▶ **Aim of the task**:
Copy the lines below exactly, starting at the one with "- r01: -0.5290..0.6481" and ending at the one with "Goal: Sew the", and leave out any picture.

▶ **Material provided**:
* * * * * * * * *
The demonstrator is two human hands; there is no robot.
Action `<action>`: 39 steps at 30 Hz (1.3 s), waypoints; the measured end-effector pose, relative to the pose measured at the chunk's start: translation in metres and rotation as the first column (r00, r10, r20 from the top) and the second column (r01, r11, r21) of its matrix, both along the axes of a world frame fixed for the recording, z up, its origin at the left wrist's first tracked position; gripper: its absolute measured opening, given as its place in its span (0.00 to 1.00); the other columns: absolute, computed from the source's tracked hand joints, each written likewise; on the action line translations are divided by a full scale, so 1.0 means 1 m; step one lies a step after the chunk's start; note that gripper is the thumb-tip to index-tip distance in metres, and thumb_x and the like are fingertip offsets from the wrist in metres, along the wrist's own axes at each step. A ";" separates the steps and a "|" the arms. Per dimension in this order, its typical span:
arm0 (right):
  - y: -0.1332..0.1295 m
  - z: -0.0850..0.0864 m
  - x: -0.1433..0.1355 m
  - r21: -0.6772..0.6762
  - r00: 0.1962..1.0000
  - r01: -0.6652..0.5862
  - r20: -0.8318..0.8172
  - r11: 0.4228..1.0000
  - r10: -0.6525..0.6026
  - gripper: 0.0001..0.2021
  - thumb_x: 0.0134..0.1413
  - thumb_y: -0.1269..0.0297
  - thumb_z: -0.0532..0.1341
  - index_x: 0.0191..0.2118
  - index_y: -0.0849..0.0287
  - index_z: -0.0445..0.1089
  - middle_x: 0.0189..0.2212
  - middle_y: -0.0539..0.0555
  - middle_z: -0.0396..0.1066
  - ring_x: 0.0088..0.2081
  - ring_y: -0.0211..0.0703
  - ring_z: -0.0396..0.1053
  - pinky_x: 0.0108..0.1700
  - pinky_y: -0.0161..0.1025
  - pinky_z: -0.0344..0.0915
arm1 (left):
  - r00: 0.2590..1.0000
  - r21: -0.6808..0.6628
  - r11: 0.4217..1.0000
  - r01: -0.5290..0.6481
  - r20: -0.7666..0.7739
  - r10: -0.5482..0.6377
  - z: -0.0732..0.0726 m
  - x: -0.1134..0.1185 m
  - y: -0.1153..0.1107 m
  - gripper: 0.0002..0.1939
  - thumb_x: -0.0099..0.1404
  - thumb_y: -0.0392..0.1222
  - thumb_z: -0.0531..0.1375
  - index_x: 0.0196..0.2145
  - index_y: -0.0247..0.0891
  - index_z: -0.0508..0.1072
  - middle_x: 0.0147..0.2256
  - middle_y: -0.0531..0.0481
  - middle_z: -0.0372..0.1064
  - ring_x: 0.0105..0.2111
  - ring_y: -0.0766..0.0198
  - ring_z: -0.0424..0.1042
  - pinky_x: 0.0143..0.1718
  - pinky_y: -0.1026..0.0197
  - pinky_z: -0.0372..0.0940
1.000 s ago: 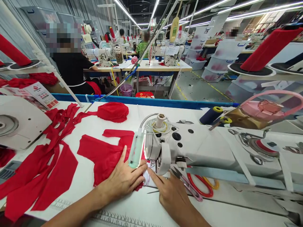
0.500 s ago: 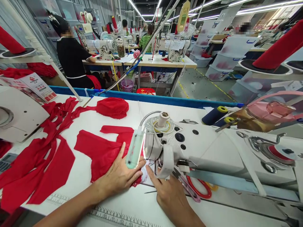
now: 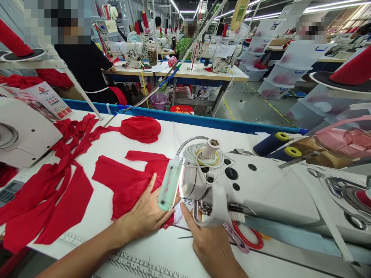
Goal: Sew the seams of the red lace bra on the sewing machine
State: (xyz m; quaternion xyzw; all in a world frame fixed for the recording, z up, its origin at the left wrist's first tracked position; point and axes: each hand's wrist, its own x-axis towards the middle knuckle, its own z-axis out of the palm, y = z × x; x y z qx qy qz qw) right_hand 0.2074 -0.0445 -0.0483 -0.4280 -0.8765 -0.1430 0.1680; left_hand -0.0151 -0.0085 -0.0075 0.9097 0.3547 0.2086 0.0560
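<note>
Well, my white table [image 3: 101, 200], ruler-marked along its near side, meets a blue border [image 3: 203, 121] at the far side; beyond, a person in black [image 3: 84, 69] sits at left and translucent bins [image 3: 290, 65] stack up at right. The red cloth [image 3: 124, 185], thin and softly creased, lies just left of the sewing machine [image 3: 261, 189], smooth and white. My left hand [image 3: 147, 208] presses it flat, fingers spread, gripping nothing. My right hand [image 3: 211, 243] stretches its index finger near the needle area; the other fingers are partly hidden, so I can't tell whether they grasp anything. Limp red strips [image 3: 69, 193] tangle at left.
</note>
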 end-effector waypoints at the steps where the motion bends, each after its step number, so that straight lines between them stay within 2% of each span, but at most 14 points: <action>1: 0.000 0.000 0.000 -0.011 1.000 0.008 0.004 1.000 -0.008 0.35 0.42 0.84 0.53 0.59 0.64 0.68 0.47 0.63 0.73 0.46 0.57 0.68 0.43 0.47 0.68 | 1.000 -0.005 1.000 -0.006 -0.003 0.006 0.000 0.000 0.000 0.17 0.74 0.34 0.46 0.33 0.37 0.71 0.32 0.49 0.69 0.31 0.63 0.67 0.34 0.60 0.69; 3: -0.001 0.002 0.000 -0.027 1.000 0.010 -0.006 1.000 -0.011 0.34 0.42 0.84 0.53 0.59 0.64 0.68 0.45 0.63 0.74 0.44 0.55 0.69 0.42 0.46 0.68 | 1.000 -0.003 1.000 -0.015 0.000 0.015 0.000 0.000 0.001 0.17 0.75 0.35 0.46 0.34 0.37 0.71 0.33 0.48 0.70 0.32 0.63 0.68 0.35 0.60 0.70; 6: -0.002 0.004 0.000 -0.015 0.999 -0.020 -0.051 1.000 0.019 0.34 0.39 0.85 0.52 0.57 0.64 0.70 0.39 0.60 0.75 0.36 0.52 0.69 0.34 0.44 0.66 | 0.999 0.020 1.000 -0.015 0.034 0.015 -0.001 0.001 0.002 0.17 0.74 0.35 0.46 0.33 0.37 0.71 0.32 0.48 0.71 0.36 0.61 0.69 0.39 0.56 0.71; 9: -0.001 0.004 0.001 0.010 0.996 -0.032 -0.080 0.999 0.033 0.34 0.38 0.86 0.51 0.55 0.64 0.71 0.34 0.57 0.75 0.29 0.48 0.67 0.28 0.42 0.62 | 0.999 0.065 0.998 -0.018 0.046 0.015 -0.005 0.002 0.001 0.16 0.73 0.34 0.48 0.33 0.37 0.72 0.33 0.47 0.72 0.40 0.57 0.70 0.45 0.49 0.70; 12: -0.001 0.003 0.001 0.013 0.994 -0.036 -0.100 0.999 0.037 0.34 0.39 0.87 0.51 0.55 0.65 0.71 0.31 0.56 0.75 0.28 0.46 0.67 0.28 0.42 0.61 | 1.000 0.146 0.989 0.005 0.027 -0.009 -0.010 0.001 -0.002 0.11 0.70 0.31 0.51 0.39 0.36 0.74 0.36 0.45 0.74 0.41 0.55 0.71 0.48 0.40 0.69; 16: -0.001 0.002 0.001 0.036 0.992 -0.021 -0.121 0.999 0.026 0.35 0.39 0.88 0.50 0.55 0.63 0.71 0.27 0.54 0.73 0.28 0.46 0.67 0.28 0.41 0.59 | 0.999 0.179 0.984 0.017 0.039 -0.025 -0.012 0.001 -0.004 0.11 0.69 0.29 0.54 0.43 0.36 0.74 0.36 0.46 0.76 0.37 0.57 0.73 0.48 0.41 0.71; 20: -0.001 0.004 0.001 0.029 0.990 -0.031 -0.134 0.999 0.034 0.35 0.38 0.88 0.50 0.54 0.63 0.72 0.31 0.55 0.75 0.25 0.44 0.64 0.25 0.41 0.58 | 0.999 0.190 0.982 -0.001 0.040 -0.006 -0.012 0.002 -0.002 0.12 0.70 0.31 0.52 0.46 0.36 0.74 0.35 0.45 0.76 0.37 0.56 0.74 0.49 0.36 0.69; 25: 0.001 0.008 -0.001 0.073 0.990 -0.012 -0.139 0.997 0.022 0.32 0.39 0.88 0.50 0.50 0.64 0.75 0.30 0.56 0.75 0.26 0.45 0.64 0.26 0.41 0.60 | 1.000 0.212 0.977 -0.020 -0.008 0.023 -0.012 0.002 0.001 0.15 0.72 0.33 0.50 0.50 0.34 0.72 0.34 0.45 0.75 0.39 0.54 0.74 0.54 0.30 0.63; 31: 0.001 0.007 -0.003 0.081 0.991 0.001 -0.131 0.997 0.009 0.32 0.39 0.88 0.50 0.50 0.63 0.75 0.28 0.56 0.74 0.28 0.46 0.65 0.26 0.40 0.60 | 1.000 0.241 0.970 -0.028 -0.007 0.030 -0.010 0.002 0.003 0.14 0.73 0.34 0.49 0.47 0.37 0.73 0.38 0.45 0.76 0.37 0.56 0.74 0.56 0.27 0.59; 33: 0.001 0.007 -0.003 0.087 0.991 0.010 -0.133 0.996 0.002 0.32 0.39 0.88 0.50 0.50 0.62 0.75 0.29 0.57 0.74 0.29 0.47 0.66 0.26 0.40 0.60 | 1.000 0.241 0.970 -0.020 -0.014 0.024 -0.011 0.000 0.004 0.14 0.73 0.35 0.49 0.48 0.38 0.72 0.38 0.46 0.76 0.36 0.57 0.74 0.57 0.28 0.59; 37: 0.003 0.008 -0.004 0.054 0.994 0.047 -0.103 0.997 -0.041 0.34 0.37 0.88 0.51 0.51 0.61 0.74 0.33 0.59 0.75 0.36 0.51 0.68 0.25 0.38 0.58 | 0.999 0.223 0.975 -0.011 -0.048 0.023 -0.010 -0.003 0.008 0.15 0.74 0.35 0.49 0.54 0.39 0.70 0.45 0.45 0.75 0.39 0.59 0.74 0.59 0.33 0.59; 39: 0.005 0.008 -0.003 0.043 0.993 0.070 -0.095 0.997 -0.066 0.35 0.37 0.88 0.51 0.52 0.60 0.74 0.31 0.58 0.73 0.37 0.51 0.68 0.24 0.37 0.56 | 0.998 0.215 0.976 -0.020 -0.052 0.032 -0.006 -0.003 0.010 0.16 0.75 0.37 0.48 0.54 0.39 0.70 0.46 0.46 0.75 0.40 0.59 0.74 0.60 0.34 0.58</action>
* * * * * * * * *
▶ **Worked solution**:
  - r01: -0.5290..0.6481
  - r20: -0.7666..0.7739
  - r10: -0.5482..0.6377
  - z: -0.0732..0.0726 m
  - x: -0.1134..0.1185 m
  - y: -0.1153..0.1107 m
  - gripper: 0.0002..0.1939
  - thumb_x: -0.0099..0.1404
  - thumb_y: -0.0392..0.1222
  - thumb_z: -0.0531..0.1375
  - index_x: 0.0196..0.2145
  - index_y: -0.0247..0.0891
  - index_z: -0.0508..0.1072
  - middle_x: 0.0147..0.2256
  - middle_y: -0.0531..0.0481
  - middle_z: -0.0372..0.1064
  - ring_x: 0.0105..0.2111
  - ring_y: -0.0766..0.0198
  - ring_z: -0.0424..0.1042
  - pinky_x: 0.0143..0.1718
  - pinky_y: -0.1026..0.0197
  - pinky_z: -0.0372..0.0940
1.000 s ago: 
0.500 s ago: 
now: 
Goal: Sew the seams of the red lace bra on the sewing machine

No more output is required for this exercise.